Tally every line of the entries that contains the string "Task", then reply with only that number.
(Data for analysis begins)
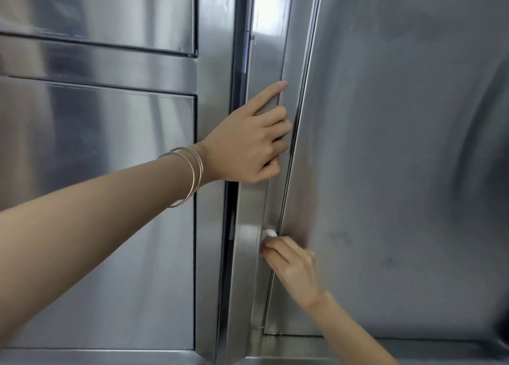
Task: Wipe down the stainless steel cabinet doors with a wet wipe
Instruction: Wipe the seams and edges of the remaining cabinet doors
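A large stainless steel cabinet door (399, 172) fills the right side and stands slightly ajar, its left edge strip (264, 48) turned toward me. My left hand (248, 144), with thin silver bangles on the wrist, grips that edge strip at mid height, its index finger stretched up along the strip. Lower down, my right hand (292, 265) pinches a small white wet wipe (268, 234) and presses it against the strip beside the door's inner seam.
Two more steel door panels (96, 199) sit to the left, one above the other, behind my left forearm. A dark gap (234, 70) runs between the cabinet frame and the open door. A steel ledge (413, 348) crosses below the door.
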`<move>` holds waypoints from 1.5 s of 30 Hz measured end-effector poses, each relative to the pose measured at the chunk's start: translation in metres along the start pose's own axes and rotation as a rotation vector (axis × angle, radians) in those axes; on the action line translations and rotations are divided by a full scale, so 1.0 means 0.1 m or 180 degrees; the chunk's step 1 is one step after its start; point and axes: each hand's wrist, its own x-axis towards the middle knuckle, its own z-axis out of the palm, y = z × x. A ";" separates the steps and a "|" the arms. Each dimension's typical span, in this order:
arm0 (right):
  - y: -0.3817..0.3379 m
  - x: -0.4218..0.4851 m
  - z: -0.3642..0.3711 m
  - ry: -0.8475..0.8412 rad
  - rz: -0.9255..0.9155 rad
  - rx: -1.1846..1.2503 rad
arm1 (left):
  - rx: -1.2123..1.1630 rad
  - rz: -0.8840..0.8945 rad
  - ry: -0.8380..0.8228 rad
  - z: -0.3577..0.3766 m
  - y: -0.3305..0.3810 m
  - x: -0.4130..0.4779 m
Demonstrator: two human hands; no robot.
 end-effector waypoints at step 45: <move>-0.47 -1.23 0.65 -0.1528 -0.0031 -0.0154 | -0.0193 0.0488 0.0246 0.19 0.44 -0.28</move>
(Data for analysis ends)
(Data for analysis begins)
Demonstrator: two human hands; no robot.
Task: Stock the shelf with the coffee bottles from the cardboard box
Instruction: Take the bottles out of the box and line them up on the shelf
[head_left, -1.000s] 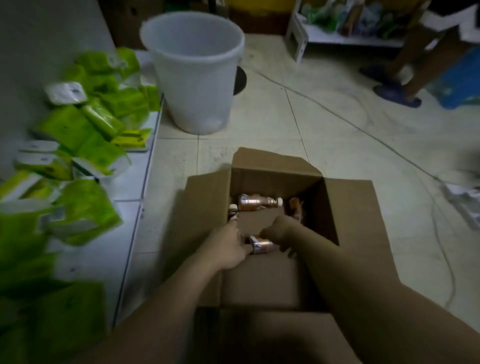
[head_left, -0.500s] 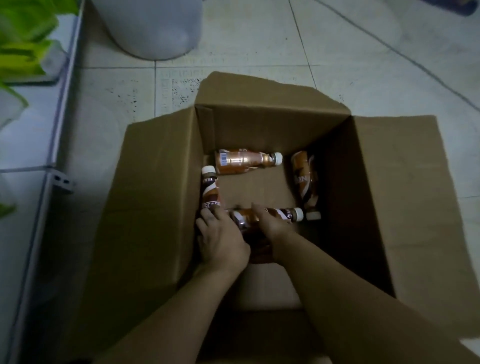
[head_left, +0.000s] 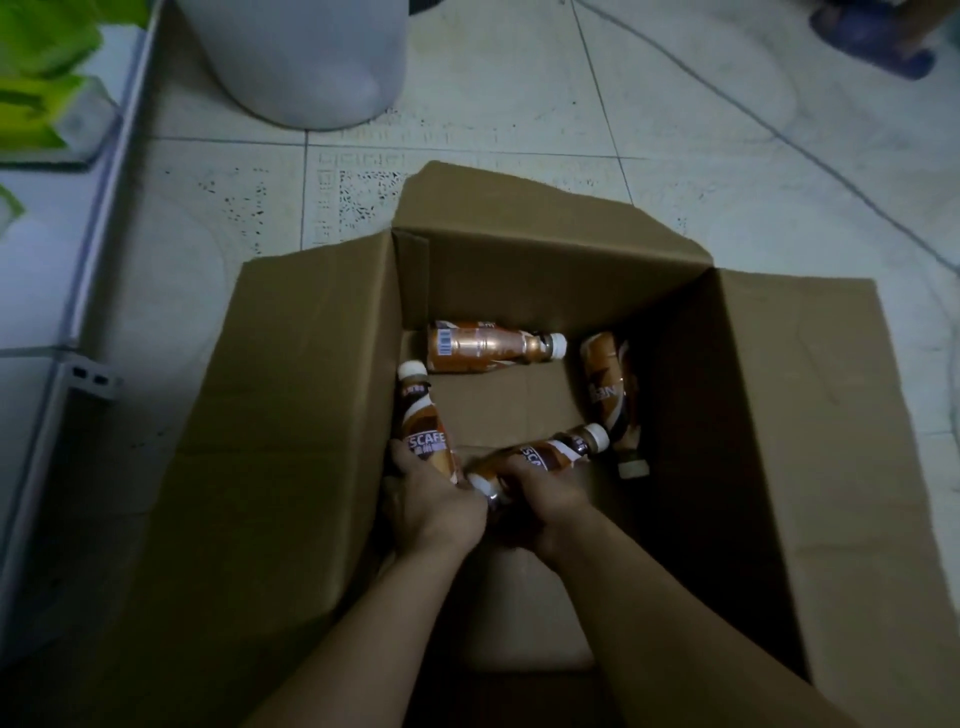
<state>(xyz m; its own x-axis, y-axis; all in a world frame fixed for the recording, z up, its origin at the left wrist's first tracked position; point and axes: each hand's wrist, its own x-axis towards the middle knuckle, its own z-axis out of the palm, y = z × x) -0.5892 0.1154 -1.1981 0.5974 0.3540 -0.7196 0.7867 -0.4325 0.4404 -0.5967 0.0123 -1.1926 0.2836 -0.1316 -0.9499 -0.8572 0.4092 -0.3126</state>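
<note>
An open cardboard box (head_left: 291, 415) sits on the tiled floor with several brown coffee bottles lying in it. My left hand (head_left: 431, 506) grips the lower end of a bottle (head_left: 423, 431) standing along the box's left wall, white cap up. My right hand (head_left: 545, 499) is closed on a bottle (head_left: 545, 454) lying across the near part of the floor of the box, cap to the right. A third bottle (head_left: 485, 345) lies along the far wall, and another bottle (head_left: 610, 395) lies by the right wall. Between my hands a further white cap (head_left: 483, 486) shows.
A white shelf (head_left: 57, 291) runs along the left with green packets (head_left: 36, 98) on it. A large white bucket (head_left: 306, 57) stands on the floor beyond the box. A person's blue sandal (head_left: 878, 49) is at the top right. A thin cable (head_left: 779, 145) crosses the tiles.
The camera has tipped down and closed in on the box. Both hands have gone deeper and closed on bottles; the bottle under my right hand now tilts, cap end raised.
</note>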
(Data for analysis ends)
_Problem solution_
2